**What you are asked to do:** Produce a faithful copy of the data, one that leaves out the pictures.

**Data segment:**
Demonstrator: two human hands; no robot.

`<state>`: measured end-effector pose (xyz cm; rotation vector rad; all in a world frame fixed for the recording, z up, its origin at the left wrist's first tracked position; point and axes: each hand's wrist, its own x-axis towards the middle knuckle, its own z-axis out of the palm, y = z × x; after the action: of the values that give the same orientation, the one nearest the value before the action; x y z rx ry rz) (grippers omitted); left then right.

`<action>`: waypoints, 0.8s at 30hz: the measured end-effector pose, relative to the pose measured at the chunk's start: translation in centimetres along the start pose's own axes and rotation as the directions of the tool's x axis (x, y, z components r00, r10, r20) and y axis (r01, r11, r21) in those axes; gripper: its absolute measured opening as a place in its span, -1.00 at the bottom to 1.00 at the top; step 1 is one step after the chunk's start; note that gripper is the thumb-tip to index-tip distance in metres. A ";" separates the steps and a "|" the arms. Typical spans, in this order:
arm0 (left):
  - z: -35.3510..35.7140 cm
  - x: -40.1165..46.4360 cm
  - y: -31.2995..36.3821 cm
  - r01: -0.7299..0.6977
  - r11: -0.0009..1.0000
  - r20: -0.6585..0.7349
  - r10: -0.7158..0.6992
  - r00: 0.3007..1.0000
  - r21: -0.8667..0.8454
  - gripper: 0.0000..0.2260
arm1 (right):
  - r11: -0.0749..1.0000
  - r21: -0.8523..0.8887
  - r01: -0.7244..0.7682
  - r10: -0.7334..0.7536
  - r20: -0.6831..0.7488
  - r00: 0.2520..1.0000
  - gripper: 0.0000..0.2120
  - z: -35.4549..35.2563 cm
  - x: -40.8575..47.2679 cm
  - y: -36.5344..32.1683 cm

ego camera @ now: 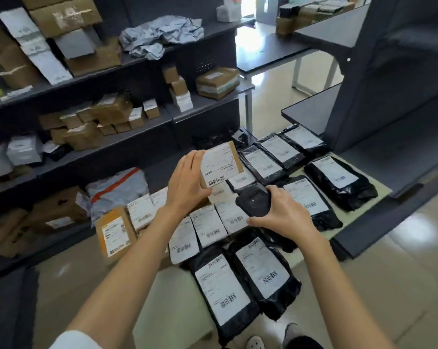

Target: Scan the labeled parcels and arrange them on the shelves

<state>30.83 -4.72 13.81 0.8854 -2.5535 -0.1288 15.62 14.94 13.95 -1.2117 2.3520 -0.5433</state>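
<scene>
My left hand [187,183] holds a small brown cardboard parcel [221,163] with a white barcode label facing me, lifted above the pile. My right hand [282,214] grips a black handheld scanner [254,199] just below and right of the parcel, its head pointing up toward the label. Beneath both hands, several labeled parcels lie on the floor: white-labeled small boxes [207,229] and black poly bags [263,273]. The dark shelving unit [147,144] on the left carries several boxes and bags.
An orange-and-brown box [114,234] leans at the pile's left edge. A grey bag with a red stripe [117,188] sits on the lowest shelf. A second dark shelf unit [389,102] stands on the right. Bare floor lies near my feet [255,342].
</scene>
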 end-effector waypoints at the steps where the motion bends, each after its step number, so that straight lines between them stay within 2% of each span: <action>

**Reply:**
Demonstrator: two human hands; no robot.

`<state>`: measured end-effector pose (xyz cm; rotation vector rad; all in a world frame fixed for the recording, z up, its origin at the left wrist's first tracked position; point and axes: each hand's wrist, its own x-axis towards the middle knuckle, its own z-axis out of the palm, y = z × x; after the action: of the values that give the same orientation, the one nearest the value before the action; x y z rx ry rz) (grippers omitted); left then right.

`<action>`: waypoints, 0.8s at 30hz: the measured end-effector pose, relative to the pose measured at the chunk's start: translation in centimetres along the start pose's own axes and rotation as the directions of the tool's x axis (x, y, z components r00, r10, r20) and y axis (r01, r11, r21) in those axes; gripper: its absolute measured opening as a place in its span, -1.00 at the bottom to 1.00 at the top; step 1 is one step after the chunk's start; note that gripper is the thumb-tip to index-tip distance in metres. A ";" separates the steps and a "|" the arms. Typical spans, in this order:
arm0 (left):
  - z: -35.3510..35.7140 cm
  - x: -40.1165..46.4360 cm
  - y: -31.2995..36.3821 cm
  - r01: -0.7299..0.6977
  - r11: -0.0009..1.0000
  - r20: -0.6585..0.7349
  - r10: -0.7158..0.6992
  - r00: 0.3007..1.0000
  - r21: -0.8667..0.8454
  - gripper: 0.0000..0.2260
arm1 (right):
  - r11: -0.0749..1.0000
  - r21: -0.8523..0.8887
  - r01: -0.7244..0.7682
  - r10: -0.7334..0.7536
  - r20: -0.6831..0.7488
  - r00: 0.2520..1.0000
  - gripper: 0.0000..0.2120
  - z: -35.4549..35.2563 cm
  - x: -40.8575..47.2679 cm
  - y: -36.5344..32.1683 cm

ego camera @ now: 

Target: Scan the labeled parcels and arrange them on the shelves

<state>30.83 -4.72 13.81 0.8854 -2.5535 -0.1288 15.62 14.94 13.95 -1.2117 2.3520 -0.5433</state>
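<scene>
My left hand [187,183] holds a small brown cardboard parcel [221,163] with a white barcode label facing me, lifted above the pile. My right hand [282,214] grips a black handheld scanner [254,199] just below and right of the parcel, its head pointing up toward the label. Beneath both hands, several labeled parcels lie on the floor: white-labeled small boxes [207,229] and black poly bags [263,273]. The dark shelving unit [147,144] on the left carries several boxes and bags.
An orange-and-brown box [114,234] leans at the pile's left edge. A grey bag with a red stripe [117,188] sits on the lowest shelf. A second dark shelf unit [389,102] stands on the right. Bare floor lies near my feet [255,342].
</scene>
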 end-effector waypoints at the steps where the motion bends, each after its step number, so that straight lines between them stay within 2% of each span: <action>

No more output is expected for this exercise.